A look at Amador Wine Country
We have been traveling to Amador wine country in search of wine, food and other delights since 2001. We have always enjoyed this wine region for these reasons: The wines are very good and affordable. The majority of wineries are very small and family owned. The backroads are beautiful, lined with vineyards, oak trees, and grasslands. It is a quiet wine country with few crowds and little traffic. We love the Napa Valley and Sonoma, but sometimes you need something a little more down-to-earth, less chic and swanky.
On our last few visits to this region, we’ve seen signs that the sleepy Amador wine country is beginning to emerge as a popular destination spot. For folks who love this hidden wine country, this may not be a good thing; but we are predicting that within five years, wine tourism will absolutely boom in this area. Here is why we think this will happen.
Within the last three years some new fancy wineries have opened. These include Andis Winery and the Helwig Winery. Helwig has a huge facility including an outdoor amphitheater with a summer concert series scheduled each year. The Renwood Winery has new owners, an Argentine wine business group. They recently remodeled
the Renwood tasting room. It is stunning and so is the outdoor area for guests. The wine lineup has been completely revamped offering both moderately-priced wines to upscale Zinfandel vineyard-select wines.

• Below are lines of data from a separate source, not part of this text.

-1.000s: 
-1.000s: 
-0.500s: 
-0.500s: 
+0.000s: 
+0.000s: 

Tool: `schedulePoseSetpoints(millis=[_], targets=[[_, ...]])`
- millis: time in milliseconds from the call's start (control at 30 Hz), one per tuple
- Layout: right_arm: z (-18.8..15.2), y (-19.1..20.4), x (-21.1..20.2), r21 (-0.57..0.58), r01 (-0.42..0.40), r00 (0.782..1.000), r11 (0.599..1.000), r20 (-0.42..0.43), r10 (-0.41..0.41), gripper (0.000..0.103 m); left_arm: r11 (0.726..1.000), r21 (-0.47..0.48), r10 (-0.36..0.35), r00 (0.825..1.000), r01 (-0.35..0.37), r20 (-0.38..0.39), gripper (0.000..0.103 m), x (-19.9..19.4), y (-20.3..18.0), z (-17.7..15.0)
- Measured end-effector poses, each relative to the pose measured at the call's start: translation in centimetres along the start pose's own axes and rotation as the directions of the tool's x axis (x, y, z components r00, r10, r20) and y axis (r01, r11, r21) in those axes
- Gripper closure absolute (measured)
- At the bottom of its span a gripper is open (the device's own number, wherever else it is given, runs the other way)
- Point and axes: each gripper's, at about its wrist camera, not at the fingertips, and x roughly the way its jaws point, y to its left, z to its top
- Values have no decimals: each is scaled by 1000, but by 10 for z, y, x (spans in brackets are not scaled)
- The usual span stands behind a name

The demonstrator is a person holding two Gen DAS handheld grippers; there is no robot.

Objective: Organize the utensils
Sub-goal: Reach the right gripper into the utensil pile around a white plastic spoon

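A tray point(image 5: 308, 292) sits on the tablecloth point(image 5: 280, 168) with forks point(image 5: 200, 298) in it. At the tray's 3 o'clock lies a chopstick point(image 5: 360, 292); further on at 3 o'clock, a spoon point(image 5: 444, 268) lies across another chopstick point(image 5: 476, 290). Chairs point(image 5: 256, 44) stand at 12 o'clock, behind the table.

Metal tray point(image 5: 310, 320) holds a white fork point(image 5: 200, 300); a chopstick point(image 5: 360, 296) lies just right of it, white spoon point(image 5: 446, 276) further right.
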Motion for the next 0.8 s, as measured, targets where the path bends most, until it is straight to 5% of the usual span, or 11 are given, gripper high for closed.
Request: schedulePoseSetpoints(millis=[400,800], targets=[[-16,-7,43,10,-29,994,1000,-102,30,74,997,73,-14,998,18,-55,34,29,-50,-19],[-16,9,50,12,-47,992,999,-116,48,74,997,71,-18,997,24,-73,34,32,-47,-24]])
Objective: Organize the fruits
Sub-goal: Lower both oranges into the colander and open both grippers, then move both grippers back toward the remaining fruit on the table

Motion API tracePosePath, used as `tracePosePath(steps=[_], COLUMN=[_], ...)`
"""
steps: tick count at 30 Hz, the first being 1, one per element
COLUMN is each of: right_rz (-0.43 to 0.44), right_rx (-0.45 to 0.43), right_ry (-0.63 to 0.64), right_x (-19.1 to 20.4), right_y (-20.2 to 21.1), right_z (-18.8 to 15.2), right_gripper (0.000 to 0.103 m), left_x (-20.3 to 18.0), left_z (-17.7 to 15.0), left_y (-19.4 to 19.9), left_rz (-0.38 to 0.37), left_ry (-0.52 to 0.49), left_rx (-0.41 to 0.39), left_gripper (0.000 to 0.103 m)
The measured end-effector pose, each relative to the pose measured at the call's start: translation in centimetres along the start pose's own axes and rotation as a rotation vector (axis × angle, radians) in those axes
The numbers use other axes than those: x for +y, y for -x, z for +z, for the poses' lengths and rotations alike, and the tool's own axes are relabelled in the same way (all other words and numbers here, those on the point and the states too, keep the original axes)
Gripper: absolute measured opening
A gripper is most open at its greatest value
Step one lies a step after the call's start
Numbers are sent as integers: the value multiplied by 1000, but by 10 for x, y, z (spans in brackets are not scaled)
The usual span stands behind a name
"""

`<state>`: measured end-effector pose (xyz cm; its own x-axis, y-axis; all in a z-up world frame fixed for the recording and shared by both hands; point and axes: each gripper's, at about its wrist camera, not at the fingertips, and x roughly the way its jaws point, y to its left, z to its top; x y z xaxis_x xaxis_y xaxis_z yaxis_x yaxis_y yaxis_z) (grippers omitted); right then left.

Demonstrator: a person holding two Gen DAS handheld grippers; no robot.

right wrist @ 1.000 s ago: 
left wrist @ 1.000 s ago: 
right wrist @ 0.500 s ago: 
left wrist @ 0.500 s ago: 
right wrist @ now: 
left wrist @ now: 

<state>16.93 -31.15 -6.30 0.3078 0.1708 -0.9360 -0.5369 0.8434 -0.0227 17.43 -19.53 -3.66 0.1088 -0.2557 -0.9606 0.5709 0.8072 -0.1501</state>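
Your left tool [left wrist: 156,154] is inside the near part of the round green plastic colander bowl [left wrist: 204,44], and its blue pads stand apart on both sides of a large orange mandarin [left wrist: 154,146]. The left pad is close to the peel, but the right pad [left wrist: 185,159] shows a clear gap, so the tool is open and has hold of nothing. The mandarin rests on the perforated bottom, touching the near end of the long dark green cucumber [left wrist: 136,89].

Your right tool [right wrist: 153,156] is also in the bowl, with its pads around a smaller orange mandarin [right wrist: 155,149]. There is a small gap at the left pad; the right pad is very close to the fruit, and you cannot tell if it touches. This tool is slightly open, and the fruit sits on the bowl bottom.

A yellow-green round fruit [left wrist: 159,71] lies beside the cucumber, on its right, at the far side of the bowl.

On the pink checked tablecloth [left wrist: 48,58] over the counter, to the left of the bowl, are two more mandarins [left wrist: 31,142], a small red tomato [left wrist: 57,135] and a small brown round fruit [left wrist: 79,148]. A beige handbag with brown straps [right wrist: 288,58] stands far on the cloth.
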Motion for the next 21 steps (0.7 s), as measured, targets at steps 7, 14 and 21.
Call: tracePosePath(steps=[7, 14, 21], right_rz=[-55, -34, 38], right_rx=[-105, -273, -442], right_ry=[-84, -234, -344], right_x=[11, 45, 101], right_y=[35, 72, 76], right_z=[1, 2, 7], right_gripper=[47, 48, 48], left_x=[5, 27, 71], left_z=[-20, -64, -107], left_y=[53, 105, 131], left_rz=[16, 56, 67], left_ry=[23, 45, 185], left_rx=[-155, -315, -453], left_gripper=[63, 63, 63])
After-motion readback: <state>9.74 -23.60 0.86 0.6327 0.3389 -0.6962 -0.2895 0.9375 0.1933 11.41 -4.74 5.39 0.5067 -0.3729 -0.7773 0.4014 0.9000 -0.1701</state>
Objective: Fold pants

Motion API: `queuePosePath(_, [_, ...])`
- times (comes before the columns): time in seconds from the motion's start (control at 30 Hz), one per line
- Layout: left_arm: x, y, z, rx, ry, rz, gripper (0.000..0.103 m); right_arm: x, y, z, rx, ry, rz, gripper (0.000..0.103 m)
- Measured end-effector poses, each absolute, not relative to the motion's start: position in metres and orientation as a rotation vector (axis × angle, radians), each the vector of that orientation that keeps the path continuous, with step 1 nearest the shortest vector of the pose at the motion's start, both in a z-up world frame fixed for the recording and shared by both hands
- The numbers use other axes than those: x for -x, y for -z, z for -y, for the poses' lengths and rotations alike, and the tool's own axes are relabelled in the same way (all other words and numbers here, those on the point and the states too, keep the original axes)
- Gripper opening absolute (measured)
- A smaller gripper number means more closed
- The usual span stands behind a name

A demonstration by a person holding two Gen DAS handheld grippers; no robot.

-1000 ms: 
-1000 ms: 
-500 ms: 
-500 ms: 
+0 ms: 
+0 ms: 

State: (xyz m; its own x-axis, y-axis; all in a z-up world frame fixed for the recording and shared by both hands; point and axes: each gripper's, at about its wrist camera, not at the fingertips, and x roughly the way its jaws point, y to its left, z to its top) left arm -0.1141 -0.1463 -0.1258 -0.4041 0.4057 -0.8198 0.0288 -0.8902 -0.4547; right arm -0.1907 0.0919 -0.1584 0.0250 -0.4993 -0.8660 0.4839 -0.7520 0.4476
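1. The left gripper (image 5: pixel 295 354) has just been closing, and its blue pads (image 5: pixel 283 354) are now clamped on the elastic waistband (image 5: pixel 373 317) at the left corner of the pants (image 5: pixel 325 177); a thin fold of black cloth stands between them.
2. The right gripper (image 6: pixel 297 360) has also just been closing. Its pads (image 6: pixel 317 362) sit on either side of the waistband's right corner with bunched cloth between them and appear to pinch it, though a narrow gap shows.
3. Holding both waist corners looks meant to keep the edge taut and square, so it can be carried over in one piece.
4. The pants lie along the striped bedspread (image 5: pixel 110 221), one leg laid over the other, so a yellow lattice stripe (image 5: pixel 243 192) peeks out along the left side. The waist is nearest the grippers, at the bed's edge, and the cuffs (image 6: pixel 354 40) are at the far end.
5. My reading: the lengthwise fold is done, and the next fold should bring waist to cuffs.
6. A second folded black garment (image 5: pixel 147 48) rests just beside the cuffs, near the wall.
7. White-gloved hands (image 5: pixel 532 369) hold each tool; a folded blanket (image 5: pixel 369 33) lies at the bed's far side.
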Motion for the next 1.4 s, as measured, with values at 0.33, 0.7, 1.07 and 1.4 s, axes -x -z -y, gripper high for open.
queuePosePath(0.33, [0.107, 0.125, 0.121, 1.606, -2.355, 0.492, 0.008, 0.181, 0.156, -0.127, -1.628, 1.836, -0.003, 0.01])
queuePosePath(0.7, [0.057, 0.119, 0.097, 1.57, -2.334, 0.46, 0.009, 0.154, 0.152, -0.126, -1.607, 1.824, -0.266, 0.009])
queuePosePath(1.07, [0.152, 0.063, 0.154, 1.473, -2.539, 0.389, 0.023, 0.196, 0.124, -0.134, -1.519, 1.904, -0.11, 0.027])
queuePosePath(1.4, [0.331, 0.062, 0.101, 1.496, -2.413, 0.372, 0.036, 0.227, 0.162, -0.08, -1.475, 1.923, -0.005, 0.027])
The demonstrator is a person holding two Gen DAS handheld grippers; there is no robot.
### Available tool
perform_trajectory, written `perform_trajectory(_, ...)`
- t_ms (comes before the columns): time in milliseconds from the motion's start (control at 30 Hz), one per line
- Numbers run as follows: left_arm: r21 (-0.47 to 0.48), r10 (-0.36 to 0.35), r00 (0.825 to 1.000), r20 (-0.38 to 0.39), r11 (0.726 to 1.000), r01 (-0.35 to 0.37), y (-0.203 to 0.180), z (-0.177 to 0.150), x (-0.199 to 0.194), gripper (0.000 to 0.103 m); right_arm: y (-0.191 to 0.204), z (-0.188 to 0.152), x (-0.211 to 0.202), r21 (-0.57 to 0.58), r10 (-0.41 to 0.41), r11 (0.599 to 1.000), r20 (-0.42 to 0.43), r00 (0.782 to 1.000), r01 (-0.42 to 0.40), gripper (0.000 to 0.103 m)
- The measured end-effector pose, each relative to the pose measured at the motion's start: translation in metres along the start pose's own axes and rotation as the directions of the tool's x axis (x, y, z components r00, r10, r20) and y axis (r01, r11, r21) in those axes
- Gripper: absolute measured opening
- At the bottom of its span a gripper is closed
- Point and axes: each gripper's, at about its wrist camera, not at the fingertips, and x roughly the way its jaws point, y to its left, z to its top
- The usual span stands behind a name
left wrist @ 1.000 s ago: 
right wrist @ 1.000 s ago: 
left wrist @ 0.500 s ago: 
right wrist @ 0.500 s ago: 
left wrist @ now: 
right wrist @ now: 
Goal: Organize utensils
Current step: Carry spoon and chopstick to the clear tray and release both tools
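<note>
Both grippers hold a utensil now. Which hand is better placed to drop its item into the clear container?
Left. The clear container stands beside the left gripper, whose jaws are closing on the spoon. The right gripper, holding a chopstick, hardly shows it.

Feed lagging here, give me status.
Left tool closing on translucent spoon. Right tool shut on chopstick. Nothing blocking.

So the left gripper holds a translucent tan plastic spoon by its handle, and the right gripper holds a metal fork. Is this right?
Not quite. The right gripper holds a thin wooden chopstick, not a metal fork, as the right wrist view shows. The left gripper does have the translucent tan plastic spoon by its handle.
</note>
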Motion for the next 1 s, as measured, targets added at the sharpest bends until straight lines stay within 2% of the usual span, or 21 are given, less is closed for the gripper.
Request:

Perhaps the most significant development is the presence of the Turley Winery. Turley has long been known in the Napa Valley and Paso Robles for its single vineyard high-priced Zinfandel and Petite Sirah wines. The Turley Zins are highly regarded and with a mailing list of fans anxious to snap up the latest releases. Turley purchased the Karly winery and some of the Karly vineyards in 2012. Karly was one of the first wineries in the Shenandoah Valley. The Turley tasting room opened two weeks ago on Shenandoah Valley Road and, by all accounts, should attract some high-end wine buyers.
There are a few pieces to the puzzle that need to be fixed in order to attract tourists. For starters, the wineries need to be open seven days a week. This past week we were there Tuesday through Thursday and I would say that 75% of the wineries were not open. The usual days of operation are Friday through Sunday. The wineries indicate they would open if there were more tourists. I say it is the opposite. “Build it and they will come!” In this case, open seven days a week and they will come.
The area lacks sufficient lodging and restaurants. But that could also be changing. In the town of Sutter Creek, our favorite town in Amador wine country, the Hanford House Inn is adding a gourmet restaurant to the Inn and additional guest rooms. Down Main Street, there are new owners of the American Exchange Hotel that houses Bellotti’s restaurant. Rumors have it that the restaurant and building will be completely remodeled.
Follow one of the Amador wine country trails and you are sure to have fun.